▶ [Activity] An exact retyping of every record is required.

▶ [Records shown]
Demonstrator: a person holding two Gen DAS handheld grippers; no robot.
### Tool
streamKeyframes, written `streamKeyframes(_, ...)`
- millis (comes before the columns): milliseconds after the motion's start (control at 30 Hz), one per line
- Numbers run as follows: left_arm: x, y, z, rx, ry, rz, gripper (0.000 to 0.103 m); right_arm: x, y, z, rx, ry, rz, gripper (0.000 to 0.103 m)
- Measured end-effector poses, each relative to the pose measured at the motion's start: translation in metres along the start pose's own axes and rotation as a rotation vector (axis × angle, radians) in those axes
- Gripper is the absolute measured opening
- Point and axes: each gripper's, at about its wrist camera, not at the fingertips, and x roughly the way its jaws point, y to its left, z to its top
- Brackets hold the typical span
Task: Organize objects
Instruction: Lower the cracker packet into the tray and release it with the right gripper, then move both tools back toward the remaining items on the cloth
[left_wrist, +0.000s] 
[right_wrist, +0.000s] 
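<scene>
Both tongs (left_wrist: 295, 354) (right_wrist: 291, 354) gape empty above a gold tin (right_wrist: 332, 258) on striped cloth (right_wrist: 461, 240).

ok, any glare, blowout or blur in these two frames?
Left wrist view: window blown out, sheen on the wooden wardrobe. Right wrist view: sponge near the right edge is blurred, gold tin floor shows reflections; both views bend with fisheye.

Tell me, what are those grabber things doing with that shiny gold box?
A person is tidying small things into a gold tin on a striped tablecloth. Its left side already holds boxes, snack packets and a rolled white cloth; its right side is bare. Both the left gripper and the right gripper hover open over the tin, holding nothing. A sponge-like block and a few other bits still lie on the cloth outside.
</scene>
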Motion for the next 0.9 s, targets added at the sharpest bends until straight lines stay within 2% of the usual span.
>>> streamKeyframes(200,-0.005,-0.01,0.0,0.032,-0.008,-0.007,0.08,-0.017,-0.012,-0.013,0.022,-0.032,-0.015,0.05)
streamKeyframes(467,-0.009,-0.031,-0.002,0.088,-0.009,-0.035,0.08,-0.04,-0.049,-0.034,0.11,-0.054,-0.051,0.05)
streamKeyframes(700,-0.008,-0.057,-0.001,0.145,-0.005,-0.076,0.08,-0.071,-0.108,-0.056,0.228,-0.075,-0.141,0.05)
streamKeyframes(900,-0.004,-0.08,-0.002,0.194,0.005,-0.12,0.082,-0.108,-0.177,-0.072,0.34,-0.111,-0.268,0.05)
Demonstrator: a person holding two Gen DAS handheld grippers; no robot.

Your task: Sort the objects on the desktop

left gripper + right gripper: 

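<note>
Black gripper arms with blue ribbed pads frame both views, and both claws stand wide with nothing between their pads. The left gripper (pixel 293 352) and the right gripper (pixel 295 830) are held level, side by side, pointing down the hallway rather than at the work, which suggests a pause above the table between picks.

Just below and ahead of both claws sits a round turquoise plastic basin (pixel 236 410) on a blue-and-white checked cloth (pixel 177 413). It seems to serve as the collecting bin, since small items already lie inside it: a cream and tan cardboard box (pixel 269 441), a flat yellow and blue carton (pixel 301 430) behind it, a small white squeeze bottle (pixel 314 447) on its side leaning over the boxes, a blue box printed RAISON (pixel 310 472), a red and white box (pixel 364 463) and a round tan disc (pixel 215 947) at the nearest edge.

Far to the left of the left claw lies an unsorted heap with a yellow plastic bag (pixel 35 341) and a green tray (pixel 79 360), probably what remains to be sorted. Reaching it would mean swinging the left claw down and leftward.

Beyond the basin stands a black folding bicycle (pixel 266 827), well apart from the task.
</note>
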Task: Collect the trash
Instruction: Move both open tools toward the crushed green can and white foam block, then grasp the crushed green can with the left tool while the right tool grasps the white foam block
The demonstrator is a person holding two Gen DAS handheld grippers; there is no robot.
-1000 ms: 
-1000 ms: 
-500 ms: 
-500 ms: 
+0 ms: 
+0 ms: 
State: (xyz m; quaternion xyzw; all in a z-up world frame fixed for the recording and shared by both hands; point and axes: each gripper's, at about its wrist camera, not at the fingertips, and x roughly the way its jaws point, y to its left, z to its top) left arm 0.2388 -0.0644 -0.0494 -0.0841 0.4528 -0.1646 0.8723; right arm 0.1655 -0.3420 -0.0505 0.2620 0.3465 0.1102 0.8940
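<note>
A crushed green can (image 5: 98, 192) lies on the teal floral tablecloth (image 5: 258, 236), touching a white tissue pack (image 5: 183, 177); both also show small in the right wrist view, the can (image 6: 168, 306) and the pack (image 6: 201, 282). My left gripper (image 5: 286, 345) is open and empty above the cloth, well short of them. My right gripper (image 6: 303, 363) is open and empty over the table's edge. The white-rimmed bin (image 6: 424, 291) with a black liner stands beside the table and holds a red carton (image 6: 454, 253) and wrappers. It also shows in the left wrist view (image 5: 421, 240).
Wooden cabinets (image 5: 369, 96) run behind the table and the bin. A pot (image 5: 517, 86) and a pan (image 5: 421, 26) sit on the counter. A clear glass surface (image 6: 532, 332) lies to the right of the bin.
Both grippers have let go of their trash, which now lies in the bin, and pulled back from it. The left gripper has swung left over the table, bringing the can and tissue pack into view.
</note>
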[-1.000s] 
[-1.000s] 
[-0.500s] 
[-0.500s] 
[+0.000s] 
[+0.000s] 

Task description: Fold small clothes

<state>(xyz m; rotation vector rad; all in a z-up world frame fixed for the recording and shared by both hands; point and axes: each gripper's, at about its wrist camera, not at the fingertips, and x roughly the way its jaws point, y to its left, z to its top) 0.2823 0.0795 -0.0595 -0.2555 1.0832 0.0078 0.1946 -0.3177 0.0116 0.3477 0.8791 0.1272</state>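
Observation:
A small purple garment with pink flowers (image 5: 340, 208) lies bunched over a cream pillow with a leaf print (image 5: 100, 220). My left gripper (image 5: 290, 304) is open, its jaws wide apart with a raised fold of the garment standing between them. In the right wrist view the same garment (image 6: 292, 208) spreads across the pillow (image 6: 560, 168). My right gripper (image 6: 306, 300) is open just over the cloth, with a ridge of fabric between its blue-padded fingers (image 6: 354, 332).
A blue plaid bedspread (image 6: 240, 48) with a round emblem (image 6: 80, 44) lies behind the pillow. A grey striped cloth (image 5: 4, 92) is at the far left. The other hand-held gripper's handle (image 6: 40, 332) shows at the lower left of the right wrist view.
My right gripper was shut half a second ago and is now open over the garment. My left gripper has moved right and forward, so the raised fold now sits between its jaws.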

▶ [Written response]
Demonstrator: a person holding two Gen DAS handheld grippers; no robot.
### Tool
streamKeyframes, written `streamKeyframes(_, ...)`
- millis (comes before the columns): milliseconds after the motion's start (control at 30 Hz), one per line
- Numbers run as follows: left_arm: x, y, z, rx, ry, rz, gripper (0.000 to 0.103 m); right_arm: x, y, z, rx, ry, rz, gripper (0.000 to 0.103 m)
- Measured end-effector poses, each relative to the pose measured at the motion's start: translation in metres along the start pose's own axes and rotation as a rotation vector (axis × angle, radians) in those axes
- Gripper is the absolute measured opening
- Point and axes: each gripper's, at about its wrist camera, not at the fingertips, and x roughly the way its jaws point, y to its left, z to its top
- Brackets hold the typical span
Task: Organize objects
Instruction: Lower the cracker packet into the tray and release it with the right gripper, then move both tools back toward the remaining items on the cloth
[left_wrist, +0.000s] 
[right_wrist, +0.000s] 
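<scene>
Both tongs (left_wrist: 295, 354) (right_wrist: 291, 354) gape empty above a gold tin (right_wrist: 332, 258) on striped cloth (right_wrist: 461, 240).

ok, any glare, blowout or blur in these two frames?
Left wrist view: window blown out, sheen on the wooden wardrobe. Right wrist view: sponge near the right edge is blurred, gold tin floor shows reflections; both views bend with fisheye.

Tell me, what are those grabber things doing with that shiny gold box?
A person is tidying small things into a gold tin on a striped tablecloth. Its left side already holds boxes, snack packets and a rolled white cloth; its right side is bare. Both the left gripper and the right gripper hover open over the tin, holding nothing. A sponge-like block and a few other bits still lie on the cloth outside.
</scene>
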Motion for the next 0.9 s, targets added at the sharpest bends until straight lines stay within 2% of the usual span.
>>> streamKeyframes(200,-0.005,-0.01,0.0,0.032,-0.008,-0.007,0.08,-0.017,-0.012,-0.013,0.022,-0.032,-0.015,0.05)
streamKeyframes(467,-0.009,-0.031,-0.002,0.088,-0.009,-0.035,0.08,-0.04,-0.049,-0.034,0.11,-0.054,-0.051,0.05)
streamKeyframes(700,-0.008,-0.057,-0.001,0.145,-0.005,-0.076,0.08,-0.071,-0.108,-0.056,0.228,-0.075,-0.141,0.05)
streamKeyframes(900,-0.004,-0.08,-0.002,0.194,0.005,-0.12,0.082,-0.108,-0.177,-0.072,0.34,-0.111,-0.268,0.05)
Demonstrator: a person holding two Gen DAS handheld grippers; no robot.

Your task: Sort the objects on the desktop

left gripper + right gripper: 

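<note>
Black gripper arms with blue ribbed pads frame both views, and both claws stand wide with nothing between their pads. The left gripper (pixel 293 352) and the right gripper (pixel 295 830) are held level, side by side, pointing down the hallway rather than at the work, which suggests a pause above the table between picks.

Just below and ahead of both claws sits a round turquoise plastic basin (pixel 236 410) on a blue-and-white checked cloth (pixel 177 413). It seems to serve as the collecting bin, since small items already lie inside it: a cream and tan cardboard box (pixel 269 441), a flat yellow and blue carton (pixel 301 430) behind it, a small white squeeze bottle (pixel 314 447) on its side leaning over the boxes, a blue box printed RAISON (pixel 310 472), a red and white box (pixel 364 463) and a round tan disc (pixel 215 947) at the nearest edge.

Far to the left of the left claw lies an unsorted heap with a yellow plastic bag (pixel 35 341) and a green tray (pixel 79 360), probably what remains to be sorted. Reaching it would mean swinging the left claw down and leftward.

Beyond the basin stands a black folding bicycle (pixel 266 827), well apart from the task.
</note>
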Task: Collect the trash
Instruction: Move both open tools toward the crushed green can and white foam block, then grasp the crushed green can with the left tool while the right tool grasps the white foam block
The demonstrator is a person holding two Gen DAS handheld grippers; there is no robot.
-1000 ms: 
-1000 ms: 
-500 ms: 
-500 ms: 
+0 ms: 
+0 ms: 
State: (xyz m; quaternion xyzw; all in a z-up world frame fixed for the recording and shared by both hands; point and axes: each gripper's, at about its wrist camera, not at the fingertips, and x roughly the way its jaws point, y to its left, z to its top) left arm 0.2388 -0.0644 -0.0494 -0.0841 0.4528 -0.1646 0.8723; right arm 0.1655 -0.3420 -0.0505 0.2620 0.3465 0.1102 0.8940
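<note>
A crushed green can (image 5: 98, 192) lies on the teal floral tablecloth (image 5: 258, 236), touching a white tissue pack (image 5: 183, 177); both also show small in the right wrist view, the can (image 6: 168, 306) and the pack (image 6: 201, 282). My left gripper (image 5: 286, 345) is open and empty above the cloth, well short of them. My right gripper (image 6: 303, 363) is open and empty over the table's edge. The white-rimmed bin (image 6: 424, 291) with a black liner stands beside the table and holds a red carton (image 6: 454, 253) and wrappers. It also shows in the left wrist view (image 5: 421, 240).
Wooden cabinets (image 5: 369, 96) run behind the table and the bin. A pot (image 5: 517, 86) and a pan (image 5: 421, 26) sit on the counter. A clear glass surface (image 6: 532, 332) lies to the right of the bin.
Both grippers have let go of their trash, which now lies in the bin, and pulled back from it. The left gripper has swung left over the table, bringing the can and tissue pack into view.
</note>
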[-1.000s] 
[-1.000s] 
[-0.500s] 
[-0.500s] 
[+0.000s] 
[+0.000s] 

Task description: Fold small clothes

<state>(xyz m; rotation vector rad; all in a z-up world frame fixed for the recording and shared by both hands; point and axes: each gripper's, at about its wrist camera, not at the fingertips, and x roughly the way its jaws point, y to its left, z to its top) 0.2823 0.0795 -0.0595 -0.2555 1.0832 0.0078 0.1946 -0.3177 0.0116 0.3477 0.8791 0.1272</state>
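Observation:
A small purple garment with pink flowers (image 5: 340, 208) lies bunched over a cream pillow with a leaf print (image 5: 100, 220). My left gripper (image 5: 290, 304) is open, its jaws wide apart with a raised fold of the garment standing between them. In the right wrist view the same garment (image 6: 292, 208) spreads across the pillow (image 6: 560, 168). My right gripper (image 6: 306, 300) is open just over the cloth, with a ridge of fabric between its blue-padded fingers (image 6: 354, 332).
A blue plaid bedspread (image 6: 240, 48) with a round emblem (image 6: 80, 44) lies behind the pillow. A grey striped cloth (image 5: 4, 92) is at the far left. The other hand-held gripper's handle (image 6: 40, 332) shows at the lower left of the right wrist view.
My right gripper was shut half a second ago and is now open over the garment. My left gripper has moved right and forward, so the raised fold now sits between its jaws.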

No additional output is expected.